Paisagem: lugar de criação da escrita

É com esta “rica, complexa e desconcertante” leitura da variedade paisagística que devemos pugnar por uma Política Pública da Paisagem, que ampare os diferenciados zeladores na eficaz gestão da sua salvaguarda. Para que as nossas paisagens consigam eternizar os lugares de criação da escrita.

Não há muito tempo, o geógrafo João Ferrão publicou, no PÚBLICO, um acutilante artigo de opinião a que deu o nome “Que aprender com a revolta dos esquecidos?”. Falava de uma constelação de factores que tinham contribuído para a especialização do conhecimento científico e que, no caso da Geografia, tenderam a obnubilar os assuntos relacionados com a terra e a leitura das paisagens. Para o efeito, citava Orlando Ribeiro, um dos mais exímios leitores da variedade paisagística portuguesa, que escrevera, em 1945, uma síntese de incomensurável fulgor geográfico: “Portugal, o Mediterrâneo e o Atlântico”. Recordo-me de ter lido esta obra com a fragrância própria de um romance. E de jamais ter esquecido a interrogação que nos lançava: “a que deve este país a sua rica, complexa e quase desconcertante diversidade regional?” A sua resposta dimanante de uma geografia dita possibilista tinha no estudo da geografia regional o seu padrão e na paisagem o seu fio-de-prumo.

Acontece que não há paisagem para sempre, como nos dilucida Álvaro Domingues. E mesmo aquelas que julgávamos imperecíveis, nomeadamente as que se abrigam no âmago da literatura, carecem de ser cuidadas para que sejam resolutamente livres e duradouras. Neste processo se fundamenta um princípio indesmentível: só lendo é que se goza o reconhecimento deste universo recriado e a sua consequente preservação.

Talvez levado por este desiderato, fui encorajado a retirar da estante uma velha edição de A Cidades e as Serras, de Eça de Queiroz, o que me permitiu reavivar a notável encenação que este criara em Tormes, a partir de um lugar que conheceu e logrou ficcionar, ao inspirar-se na Quinta da Vila Nova, propriedade herdada pela mulher.

Outro exemplo categórico da enunciação de uma paisagem literária é o que decorre da obra de Aquilino Ribeiro, designadamente a que se reporta ao território que ficou a ser conhecido como Terras do Demo. Por se aquietar na mesma correnteza desta estante, foi fácil capturar o romance em que a ficção se agarrou à paisagem para crismar uma toponímia tratada “despicientemente por Terras do Demo”, onde “sem dúvida nunca Cristo ali rompeu as sandálias, passou el-rei a caçar, ou os apóstolos da igualdade em propaganda”.
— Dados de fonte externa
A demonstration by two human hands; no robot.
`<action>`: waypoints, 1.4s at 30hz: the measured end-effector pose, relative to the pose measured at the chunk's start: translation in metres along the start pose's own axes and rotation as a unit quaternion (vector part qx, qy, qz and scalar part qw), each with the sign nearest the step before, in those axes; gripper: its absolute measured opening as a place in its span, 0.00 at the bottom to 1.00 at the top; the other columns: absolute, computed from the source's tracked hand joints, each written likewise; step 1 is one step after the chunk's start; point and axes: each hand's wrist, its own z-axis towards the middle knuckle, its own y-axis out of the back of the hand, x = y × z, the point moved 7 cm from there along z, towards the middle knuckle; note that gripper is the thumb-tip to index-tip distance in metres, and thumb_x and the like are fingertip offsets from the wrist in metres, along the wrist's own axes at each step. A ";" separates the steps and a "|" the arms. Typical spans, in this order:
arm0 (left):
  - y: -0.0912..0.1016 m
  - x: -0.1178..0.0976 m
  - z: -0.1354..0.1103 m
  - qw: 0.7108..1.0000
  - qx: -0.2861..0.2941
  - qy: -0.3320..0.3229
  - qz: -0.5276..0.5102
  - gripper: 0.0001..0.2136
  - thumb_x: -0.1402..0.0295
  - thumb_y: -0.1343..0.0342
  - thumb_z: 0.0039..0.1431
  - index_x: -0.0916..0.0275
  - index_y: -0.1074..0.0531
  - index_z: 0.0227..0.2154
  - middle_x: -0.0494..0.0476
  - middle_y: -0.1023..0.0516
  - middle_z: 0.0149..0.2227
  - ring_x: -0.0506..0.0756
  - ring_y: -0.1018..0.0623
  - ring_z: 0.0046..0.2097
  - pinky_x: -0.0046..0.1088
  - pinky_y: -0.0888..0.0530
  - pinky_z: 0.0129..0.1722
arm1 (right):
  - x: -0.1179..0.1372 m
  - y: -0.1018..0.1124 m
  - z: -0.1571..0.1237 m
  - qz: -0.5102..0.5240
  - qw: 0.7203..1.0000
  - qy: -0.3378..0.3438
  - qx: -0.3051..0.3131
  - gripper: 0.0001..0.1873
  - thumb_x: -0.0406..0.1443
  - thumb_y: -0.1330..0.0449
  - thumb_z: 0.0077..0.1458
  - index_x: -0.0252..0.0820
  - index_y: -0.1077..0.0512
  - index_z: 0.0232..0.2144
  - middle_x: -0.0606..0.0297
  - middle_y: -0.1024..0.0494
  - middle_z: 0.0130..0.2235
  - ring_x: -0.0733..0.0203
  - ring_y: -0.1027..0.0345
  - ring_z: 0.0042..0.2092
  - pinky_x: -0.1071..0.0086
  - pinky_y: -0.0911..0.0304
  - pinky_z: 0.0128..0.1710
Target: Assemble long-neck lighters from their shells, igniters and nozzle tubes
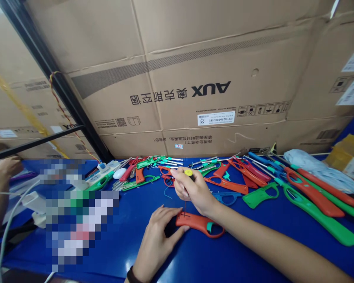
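Note:
A red-orange gas lighter body (198,223) lies on the blue tabletop with a turquoise trigger showing in its loop. Its left end is between the thumb and fingers of my left hand (157,232), closed on it from the side. My right hand (196,190) is wrapped round a screwdriver (188,173) with a yellow-ended handle. The thin shaft points down, its tip at a slot in the lighter's upper face. Behind my right hand lie more lighter parts, among them a green handle shell (260,195) and a blue one (228,197).
Red and green lighters (315,192) lie on the right, near a pale blue plastic bag (309,157). A white power strip (103,173) stands at the left. Large cardboard boxes (177,70) rise behind the table (238,251). Another person's hand (6,169) shows at far left.

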 end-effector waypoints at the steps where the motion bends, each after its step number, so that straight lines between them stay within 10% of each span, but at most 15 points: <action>1: -0.001 0.000 0.000 1.000 0.004 -0.006 0.005 0.15 0.59 0.40 0.55 0.55 0.26 0.44 0.56 0.19 0.42 0.59 0.21 0.45 0.49 0.35 0.56 | -0.004 -0.001 0.000 0.021 1.000 -0.014 0.000 0.25 0.47 0.39 0.51 0.43 0.45 0.15 0.80 0.47 0.12 0.75 0.58 0.14 0.76 0.61 0.13; 24: -0.003 -0.007 0.000 0.999 0.013 -0.033 0.007 0.14 0.61 0.39 0.54 0.56 0.27 0.43 0.55 0.20 0.40 0.58 0.22 0.44 0.50 0.36 0.55 | -0.011 -0.007 -0.004 -0.002 1.000 -0.022 0.011 0.25 0.47 0.39 0.51 0.43 0.46 0.16 0.80 0.47 0.13 0.74 0.56 0.15 0.75 0.59 0.15; 31: -0.003 -0.009 0.002 0.999 0.024 -0.025 0.005 0.12 0.63 0.39 0.55 0.57 0.26 0.42 0.55 0.20 0.41 0.59 0.23 0.45 0.50 0.36 0.55 | -0.016 -0.020 -0.008 0.014 0.991 -0.031 0.130 0.23 0.53 0.55 0.61 0.41 0.35 0.30 0.71 0.37 0.23 0.69 0.47 0.23 0.71 0.49 0.23; 37: -0.002 -0.009 0.001 0.999 0.022 -0.024 0.004 0.12 0.63 0.38 0.54 0.56 0.25 0.42 0.55 0.21 0.46 0.61 0.26 0.50 0.48 0.34 0.54 | -0.016 -0.019 -0.012 -0.012 0.994 -0.006 0.106 0.20 0.42 0.36 0.51 0.47 0.45 0.35 0.72 0.37 0.33 0.69 0.44 0.27 0.72 0.46 0.27; 42: -0.002 -0.007 0.000 1.000 0.014 -0.025 0.006 0.11 0.64 0.38 0.54 0.55 0.25 0.42 0.55 0.20 0.43 0.61 0.24 0.48 0.48 0.33 0.53 | -0.016 -0.027 -0.017 -0.050 0.988 -0.028 0.145 0.15 0.48 0.52 0.62 0.44 0.38 0.35 0.69 0.38 0.30 0.67 0.44 0.28 0.69 0.44 0.30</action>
Estes dois exemplos sublinham a progressiva importância que as paisagens literárias têm vindo a adquirir na criação de territórios sustentáveis. E verbalizam a estratégia actual da União Europeia (UE), harmonizada através da Convenção Europeia da Paisagem, em confirmar o interesse que os lugares literários assumem na valorização das paisagens a que se reportam, tanto no contexto rural como no urbano.

Também no contexto português, se começa a aprofundar um discurso reflectindo a importância do estudo das paisagens literárias. Nesta linha, convém emoldurar o trabalho desenvolvido pelo Instituto de Estudos de Literatura Tradicional (IELT) que, desde os finais de 2009, se encontra a elaborar um projecto para a criação de um Atlas de Paisagens Literárias de Portugal Continental, baseando em obras de escritores dos séculos XIX e XX.

É com esta “rica, complexa e desconcertante” leitura da variedade paisagística que devemos pugnar por uma Política Pública da Paisagem, que ampare os diferenciados zeladores na eficaz gestão da sua salvaguarda. Para que as nossas paisagens consigam eternizar os lugares de criação da escrita.